I extended the inline assembly language as follows: Structuring elements (for, switch, and function) and manual jump, which is deprecated. This new inline assembly language becomes a new intermediate language (along with type information) that makes Solidity compilation more transparent and more efficient (allowing the addition of more sophisticated optimizer routines). ), which improves portability (already compiled to EVM, EVM1.5, and some eWASM).now we Rewriting ABI encoder This intermediate language includes structures and nested dynamic objects.
lastly, Automated compile-time overflow and assertion checker It also includes an SMT solver for more complex cases.Oh, of course we’ve been working on a lot of things. Bug fixes and small features.
flock
The swarm team hired new members and held an in-person Swarm summit in June 2017 in Berlin. The week-long event brought together members of the Ethereum team, community contributors, and special guests representing projects and companies interested in swarms. More than 20 talks and tutorial sessions were recorded. The edited video will be available soon on the Swarm Summit website. The public alpha test saw a great response from the community and allowed us to gather more information about the needs and common usage patterns of our anticipated user base. Due to the high liquidity of nodes, in order to provide the network with sufficient storage and bandwidth resources, it is necessary to clearly distinguish between nodes that are committed to long-term availability and those that are not. To support uncommitted nodes and mobile clients, swarms provide a variety of lite mode behaviors.
We have developed a set of sample applications that highlight the uniqueness of the architecture and implementation of distributed web applications hosted on Swarm, which is significantly different from the traditional client/server model. In particular, building blocks for decentralized functionality comparable to Dropbox are being developed, including a web interface that provides a file system view of volumes hosted in a swarm, ENS integration, Mist integration, his FUSE mount of swarm volumes, privacy, etc. . protection.

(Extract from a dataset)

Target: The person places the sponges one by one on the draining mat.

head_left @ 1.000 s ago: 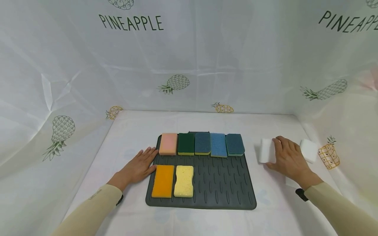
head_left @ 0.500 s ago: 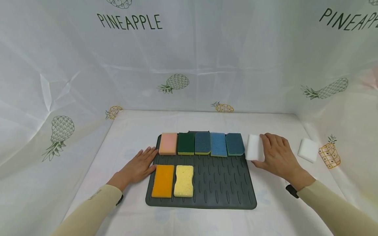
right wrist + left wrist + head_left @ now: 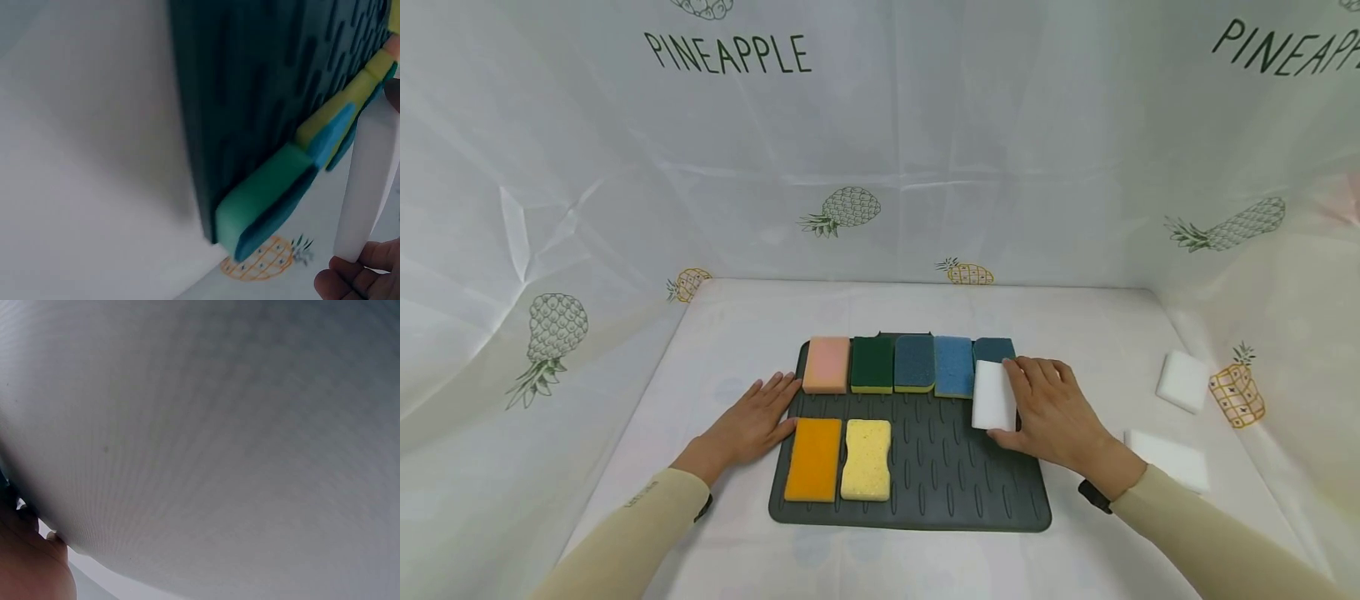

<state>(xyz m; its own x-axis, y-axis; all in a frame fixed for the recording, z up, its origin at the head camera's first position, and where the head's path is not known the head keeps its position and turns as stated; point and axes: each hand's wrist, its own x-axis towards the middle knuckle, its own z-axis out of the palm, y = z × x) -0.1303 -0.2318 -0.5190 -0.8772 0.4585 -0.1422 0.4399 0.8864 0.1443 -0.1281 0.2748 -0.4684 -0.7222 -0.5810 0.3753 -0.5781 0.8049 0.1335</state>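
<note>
My right hand [image 3: 1054, 413] pinches a white sponge [image 3: 993, 397] by its ends. In the right wrist view, that white sponge [image 3: 370, 165] is raised off the dark ribbed mat [image 3: 940, 467]. From the head it hides part of a teal-topped sponge [image 3: 994, 348]. At the mat's left edge, my left hand [image 3: 751, 427] rests with straight fingers near the pink sponge [image 3: 827, 365] and orange sponge [image 3: 814, 460]. A pale yellow sponge [image 3: 867, 460] lies beside the orange one. The left wrist view is mostly a blurred pale surface.
Along the mat's back row sit a dark green sponge [image 3: 872, 364], a dark blue one [image 3: 914, 363] and a lighter blue one [image 3: 953, 365]. To the right on the white-covered table lie two white sponges [image 3: 1182, 381], one partly behind the right forearm. Pineapple-print sheeting [image 3: 880, 150] encloses the table.
My right hand has carried the white sponge left from the table to over the mat's back right part. Another white sponge on the right has come into view. The left hand stays put.
</note>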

Added new protocol pss (bzz Whispered). This enables inter-node messaging with deterministic routing based on the swarm’s relay kademlia network topology. This protocol uses whisper envelopes to provide UDP-like protocol communication between nodes that are not directly connected.
Additionally, we developed a network testing and simulation framework that can model and benchmark a wide range of scenarios resulting from the interactions of potentially large numbers of nodes. This framework includes both scripting and visualization capabilities.
In collaboration with the Remix team, implementation of a fully distributed integrated contract development environment is underway.
The next major release, POC 0.3, will be released around Metropolis and will include obfuscation support. plausible deniabilitya swap peer-to-peer rewrite that takes into account bandwidth incentives, among other things.